§ Work request: The response must hold only the lines from the line containing "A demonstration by" through the end of the listing, exactly as written.

__________

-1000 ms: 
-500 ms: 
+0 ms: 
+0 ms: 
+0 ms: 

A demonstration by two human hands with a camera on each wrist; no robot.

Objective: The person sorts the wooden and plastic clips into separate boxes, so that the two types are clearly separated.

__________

§ Worked solution:
A demonstration by two human hands with a camera on each wrist; no robot.

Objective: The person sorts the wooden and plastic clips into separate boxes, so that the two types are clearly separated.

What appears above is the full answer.